Tal starts to walk away. I look up, at Spider, leaving Sun’s trailer, alone. The door shuts behind him. Spider shrugs. At least I got one of them, his gesture tells me.
“What do you want from me?” I yell after my daughter and it sounds annoyed and I don’t mean that so I try again with “Whatever you want, I’ll give you whatever you want,” which I immediately realize is something that should never be said to a teenager but, there, I’ve already done it. And this gets Tal to stop.
When she looks at me, I know she doesn’t know what she wants. Or she does, but they are not things a mortal can do. She waits it out though, thinks on it. I’m proud of her for that. The genie has granted the wish. She is trying to think of an answer better than “Three more wishes.”
“I want my Sesa tattoo. I’ve earned it.”
“You’re not eighteen yet. I said when you’re eighteen.”
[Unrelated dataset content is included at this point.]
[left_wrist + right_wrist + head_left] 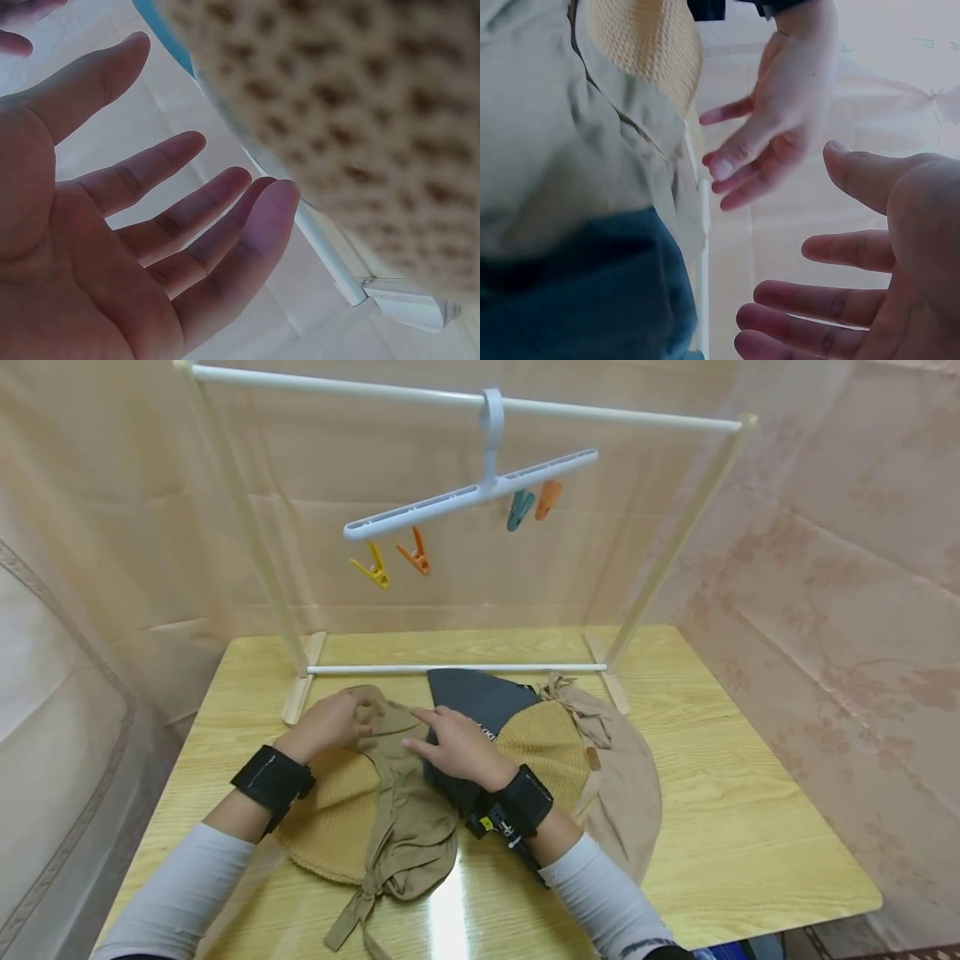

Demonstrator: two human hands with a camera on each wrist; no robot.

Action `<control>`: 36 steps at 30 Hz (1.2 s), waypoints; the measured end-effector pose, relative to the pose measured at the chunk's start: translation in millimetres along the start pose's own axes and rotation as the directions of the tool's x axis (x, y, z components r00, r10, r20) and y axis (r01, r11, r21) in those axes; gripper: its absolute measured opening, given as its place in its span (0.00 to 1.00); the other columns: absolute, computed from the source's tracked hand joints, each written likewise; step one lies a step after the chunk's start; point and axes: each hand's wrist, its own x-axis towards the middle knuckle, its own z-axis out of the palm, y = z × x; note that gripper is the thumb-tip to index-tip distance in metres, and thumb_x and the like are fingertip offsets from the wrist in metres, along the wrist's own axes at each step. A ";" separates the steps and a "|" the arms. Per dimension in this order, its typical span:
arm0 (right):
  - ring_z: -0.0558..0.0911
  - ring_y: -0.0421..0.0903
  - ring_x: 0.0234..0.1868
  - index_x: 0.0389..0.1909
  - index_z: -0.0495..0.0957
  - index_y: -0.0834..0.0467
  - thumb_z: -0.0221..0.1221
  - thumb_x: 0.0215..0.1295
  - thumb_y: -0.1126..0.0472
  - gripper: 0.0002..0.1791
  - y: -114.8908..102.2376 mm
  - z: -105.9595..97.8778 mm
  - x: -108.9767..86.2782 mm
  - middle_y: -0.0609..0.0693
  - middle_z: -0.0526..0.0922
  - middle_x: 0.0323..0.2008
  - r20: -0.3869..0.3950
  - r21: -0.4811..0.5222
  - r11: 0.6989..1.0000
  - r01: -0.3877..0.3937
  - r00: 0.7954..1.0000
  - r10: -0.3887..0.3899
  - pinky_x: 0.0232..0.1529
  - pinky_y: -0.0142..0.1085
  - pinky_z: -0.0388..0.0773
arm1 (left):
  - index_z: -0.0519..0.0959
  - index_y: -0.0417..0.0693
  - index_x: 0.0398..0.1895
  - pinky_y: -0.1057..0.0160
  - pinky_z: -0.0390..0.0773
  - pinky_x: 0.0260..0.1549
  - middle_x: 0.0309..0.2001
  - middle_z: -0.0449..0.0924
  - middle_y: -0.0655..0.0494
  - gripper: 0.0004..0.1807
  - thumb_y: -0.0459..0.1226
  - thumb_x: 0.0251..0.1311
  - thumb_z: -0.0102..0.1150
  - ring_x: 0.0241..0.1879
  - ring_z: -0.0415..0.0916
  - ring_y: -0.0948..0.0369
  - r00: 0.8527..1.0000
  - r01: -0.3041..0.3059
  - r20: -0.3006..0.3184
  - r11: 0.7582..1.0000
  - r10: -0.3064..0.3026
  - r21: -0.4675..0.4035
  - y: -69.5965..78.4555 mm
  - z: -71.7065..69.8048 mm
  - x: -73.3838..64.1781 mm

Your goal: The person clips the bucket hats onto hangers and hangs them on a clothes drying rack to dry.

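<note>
Both hands are held over a group of hats on the table. My left hand is above the left hat, which has a woven straw part and olive cloth with a tie; its fingers are loosely bent and grip nothing in the left wrist view. Over the seam between the olive cloth and a dark navy hat is my right hand, fingers relaxed and apart in the right wrist view. Partly under the navy hat lies a straw and pinkish-beige cloth hat with a bow.
Behind the hats stands a white rack. From its top bar hangs a pale blue hanger, tilted, with a yellow clip, two orange clips and a teal clip. Wooden table surface extends to the right.
</note>
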 end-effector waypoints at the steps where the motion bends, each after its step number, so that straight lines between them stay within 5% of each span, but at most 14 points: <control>1: 0.80 0.52 0.54 0.70 0.66 0.56 0.52 0.72 0.43 0.32 -1.0 1.6 0.4 0.60 0.77 0.58 0.005 -0.003 1.000 0.005 1.000 -0.005 0.52 0.45 0.78 | 0.74 0.35 0.60 0.40 0.73 0.55 0.59 0.74 0.33 0.28 0.42 0.61 0.64 0.58 0.73 0.37 1.000 0.008 0.006 1.000 -0.008 0.006 0.0 0.4 -0.4; 16: 0.80 0.47 0.55 0.69 0.67 0.54 0.52 0.71 0.41 0.32 -23.8 28.1 -0.2 0.54 0.77 0.61 0.106 0.017 0.996 0.086 0.991 -0.087 0.51 0.36 0.79 | 0.73 0.30 0.59 0.40 0.74 0.54 0.59 0.74 0.31 0.30 0.40 0.59 0.66 0.56 0.73 0.36 0.998 0.019 0.051 1.000 -0.019 0.007 -6.2 5.8 -8.1; 24: 0.72 0.37 0.29 0.65 0.72 0.53 0.55 0.68 0.40 0.31 -32.6 36.4 -0.9 0.48 0.76 0.37 0.098 -0.032 0.985 0.167 0.982 -0.163 0.27 0.26 0.67 | 0.74 0.30 0.58 0.41 0.74 0.53 0.56 0.76 0.31 0.28 0.40 0.59 0.65 0.56 0.74 0.36 0.998 0.024 0.057 1.000 -0.025 0.019 -10.7 5.5 -12.0; 31: 0.79 0.37 0.41 0.64 0.74 0.52 0.55 0.68 0.41 0.29 -39.0 44.8 -1.8 0.48 0.80 0.53 0.114 -0.059 0.970 0.237 0.967 -0.229 0.37 0.24 0.73 | 0.75 0.30 0.57 0.41 0.75 0.51 0.54 0.77 0.31 0.26 0.41 0.61 0.64 0.54 0.75 0.37 0.999 0.005 0.049 1.000 -0.005 0.017 -16.7 5.6 -17.7; 36: 0.79 0.35 0.41 0.60 0.77 0.50 0.59 0.65 0.42 0.26 -41.9 51.1 -2.5 0.47 0.80 0.53 0.113 -0.045 0.963 0.267 0.959 -0.260 0.35 0.21 0.72 | 0.79 0.32 0.52 0.41 0.75 0.51 0.52 0.80 0.33 0.22 0.39 0.60 0.65 0.54 0.76 0.37 0.999 -0.039 0.032 0.999 0.039 0.006 -18.8 8.2 -18.6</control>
“Dad. My birthday was two days ago.”
—
Tal’s arm is swabbed and prepped and Spider seems very professional about it, and I don’t want to be here. I want to end the day, admit defeat, call it a night. I want to end the month. I want to end the life. I can’t end my life because Tal needs me and that hurts, the lack of chance at the alleviation of pain, but she needs me. And I need to be a good father. I will never be a good father, though, so I just want to be a better father. The kind of father who buys a calendar and puts important dates on it. At least that kind of father.
“I’m so sorry,” I say one more time, then again with another “so” in it. I’m building a mountain of apologies. Tal isn’t answering me, she’s not talking to me at all, but I’m going to climb the mountain of regret and reach her someday, so it has to be tall.